[Information shown — start]
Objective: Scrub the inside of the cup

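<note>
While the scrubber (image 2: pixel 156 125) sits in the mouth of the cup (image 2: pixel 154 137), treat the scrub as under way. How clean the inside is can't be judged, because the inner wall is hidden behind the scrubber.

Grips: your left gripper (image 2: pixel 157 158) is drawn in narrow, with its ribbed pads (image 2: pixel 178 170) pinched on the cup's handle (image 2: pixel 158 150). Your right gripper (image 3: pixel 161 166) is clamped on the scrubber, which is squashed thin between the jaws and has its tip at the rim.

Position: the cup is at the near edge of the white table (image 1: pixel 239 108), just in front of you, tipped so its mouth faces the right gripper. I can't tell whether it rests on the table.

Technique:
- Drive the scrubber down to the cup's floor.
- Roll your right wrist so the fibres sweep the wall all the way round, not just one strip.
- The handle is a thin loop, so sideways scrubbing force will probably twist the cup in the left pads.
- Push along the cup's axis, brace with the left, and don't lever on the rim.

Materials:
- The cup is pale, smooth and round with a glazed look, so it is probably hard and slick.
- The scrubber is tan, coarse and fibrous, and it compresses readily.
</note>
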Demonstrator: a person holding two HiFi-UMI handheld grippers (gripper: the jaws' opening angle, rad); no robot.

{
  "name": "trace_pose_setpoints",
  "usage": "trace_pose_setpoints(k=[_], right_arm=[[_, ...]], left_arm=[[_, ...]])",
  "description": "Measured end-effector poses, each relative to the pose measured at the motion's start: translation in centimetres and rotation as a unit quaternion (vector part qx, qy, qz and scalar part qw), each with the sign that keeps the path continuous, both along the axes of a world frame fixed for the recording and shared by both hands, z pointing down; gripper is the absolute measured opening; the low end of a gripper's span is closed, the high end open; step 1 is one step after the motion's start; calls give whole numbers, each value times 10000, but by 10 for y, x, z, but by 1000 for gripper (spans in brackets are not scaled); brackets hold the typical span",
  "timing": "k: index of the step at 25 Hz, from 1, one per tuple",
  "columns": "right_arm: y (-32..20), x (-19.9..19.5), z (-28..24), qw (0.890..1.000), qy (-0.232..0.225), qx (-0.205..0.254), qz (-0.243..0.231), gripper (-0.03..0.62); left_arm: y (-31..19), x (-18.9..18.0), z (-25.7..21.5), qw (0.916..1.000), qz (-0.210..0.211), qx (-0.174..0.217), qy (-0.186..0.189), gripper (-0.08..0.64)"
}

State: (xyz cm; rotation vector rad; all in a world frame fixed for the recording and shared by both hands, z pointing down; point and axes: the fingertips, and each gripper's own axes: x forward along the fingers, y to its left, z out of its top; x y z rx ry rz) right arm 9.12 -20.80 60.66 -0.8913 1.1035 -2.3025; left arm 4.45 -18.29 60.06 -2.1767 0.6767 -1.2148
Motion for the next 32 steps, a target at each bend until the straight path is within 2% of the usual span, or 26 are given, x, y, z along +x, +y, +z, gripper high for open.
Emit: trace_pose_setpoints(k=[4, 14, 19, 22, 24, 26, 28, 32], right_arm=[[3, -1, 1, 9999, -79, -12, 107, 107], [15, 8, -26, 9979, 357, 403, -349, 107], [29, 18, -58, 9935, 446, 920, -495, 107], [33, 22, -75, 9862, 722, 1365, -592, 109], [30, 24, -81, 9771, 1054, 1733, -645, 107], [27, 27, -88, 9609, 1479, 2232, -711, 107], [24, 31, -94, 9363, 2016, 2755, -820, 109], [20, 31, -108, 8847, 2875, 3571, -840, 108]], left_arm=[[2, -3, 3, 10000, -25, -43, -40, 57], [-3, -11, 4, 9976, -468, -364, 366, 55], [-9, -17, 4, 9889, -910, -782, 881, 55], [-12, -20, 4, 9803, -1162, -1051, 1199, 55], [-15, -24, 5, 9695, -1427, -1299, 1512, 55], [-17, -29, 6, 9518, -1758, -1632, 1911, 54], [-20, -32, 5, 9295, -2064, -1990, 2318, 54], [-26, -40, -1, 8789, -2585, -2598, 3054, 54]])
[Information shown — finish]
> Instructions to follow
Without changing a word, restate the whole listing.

> Exercise response
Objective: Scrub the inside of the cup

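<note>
While the scrubber (image 2: pixel 156 125) sits in the mouth of the cup (image 2: pixel 154 137), treat the scrub as under way. How clean the inside is can't be judged, because the inner wall is hidden behind the scrubber.

Grips: your left gripper (image 2: pixel 157 158) is drawn in narrow, with its ribbed pads (image 2: pixel 178 170) pinched on the cup's handle (image 2: pixel 158 150). Your right gripper (image 3: pixel 161 166) is clamped on the scrubber, which is squashed thin between the jaws and has its tip at the rim.

Position: the cup is at the near edge of the white table (image 1: pixel 239 108), just in front of you, tipped so its mouth faces the right gripper. I can't tell whether it rests on the table.

Technique:
- Drive the scrubber down to the cup's floor.
- Roll your right wrist so the fibres sweep the wall all the way round, not just one strip.
- The handle is a thin loop, so sideways scrubbing force will probably twist the cup in the left pads.
- Push along the cup's axis, brace with the left, and don't lever on the rim.

Materials:
- The cup is pale, smooth and round with a glazed look, so it is probably hard and slick.
- The scrubber is tan, coarse and fibrous, and it compresses readily.
</note>
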Demonstrator: a person holding two HiFi-UMI handheld grippers (gripper: the jaws' opening angle, rad); no robot.

{
  "name": "trace_pose_setpoints",
  "usage": "trace_pose_setpoints(k=[_], right_arm=[[_, ...]], left_arm=[[_, ...]])",
  "description": "Measured end-effector poses, each relative to the pose measured at the motion's start: translation in centimetres and rotation as a unit quaternion (vector part qx, qy, qz and scalar part qw), each with the sign that keeps the path continuous, both along the axes of a world frame fixed for the recording and shared by both hands, z pointing down; gripper is the absolute measured opening; the low end of a gripper's span is closed, the high end open; step 1 is one step after the motion's start; calls give whole numbers, each value times 10000, but by 10 for y, x, z, but by 1000 for gripper (spans in brackets are not scaled); brackets hold the typical span",
  "timing": "k: index of the step at 25 Hz, from 1, one per tuple",
  "columns": "right_arm: y (-32..20), x (-19.9..19.5), z (-28..24), qw (0.890..1.000), qy (-0.232..0.225), qx (-0.205..0.254), qz (-0.243..0.231), gripper (-0.03..0.62); left_arm: y (-31..19), x (-18.9..18.0), z (-25.7..21.5), qw (0.916..1.000), qz (-0.210..0.211), qx (-0.174..0.217), qy (-0.186..0.189), gripper (-0.08..0.64)"
}

State: (xyz cm; rotation vector rad; all in a world frame fixed for the recording and shared by both hands, z pointing down; point and axes: the fingertips, and each gripper's own axes: x forward along the fingers, y to its left, z out of its top; x y z rx ry rz) right arm 9.12 -20.80 60.66 -0.8913 1.1035 -2.3025; left arm 4.45 -18.29 60.06 -2.1767 0.6767 -1.2148
Motion for the next 32 steps, a target at each bend until the straight path is within 2% of the usual span, or 26 are given, x, y, z along +x, +y, +z, gripper high for open.
Emit: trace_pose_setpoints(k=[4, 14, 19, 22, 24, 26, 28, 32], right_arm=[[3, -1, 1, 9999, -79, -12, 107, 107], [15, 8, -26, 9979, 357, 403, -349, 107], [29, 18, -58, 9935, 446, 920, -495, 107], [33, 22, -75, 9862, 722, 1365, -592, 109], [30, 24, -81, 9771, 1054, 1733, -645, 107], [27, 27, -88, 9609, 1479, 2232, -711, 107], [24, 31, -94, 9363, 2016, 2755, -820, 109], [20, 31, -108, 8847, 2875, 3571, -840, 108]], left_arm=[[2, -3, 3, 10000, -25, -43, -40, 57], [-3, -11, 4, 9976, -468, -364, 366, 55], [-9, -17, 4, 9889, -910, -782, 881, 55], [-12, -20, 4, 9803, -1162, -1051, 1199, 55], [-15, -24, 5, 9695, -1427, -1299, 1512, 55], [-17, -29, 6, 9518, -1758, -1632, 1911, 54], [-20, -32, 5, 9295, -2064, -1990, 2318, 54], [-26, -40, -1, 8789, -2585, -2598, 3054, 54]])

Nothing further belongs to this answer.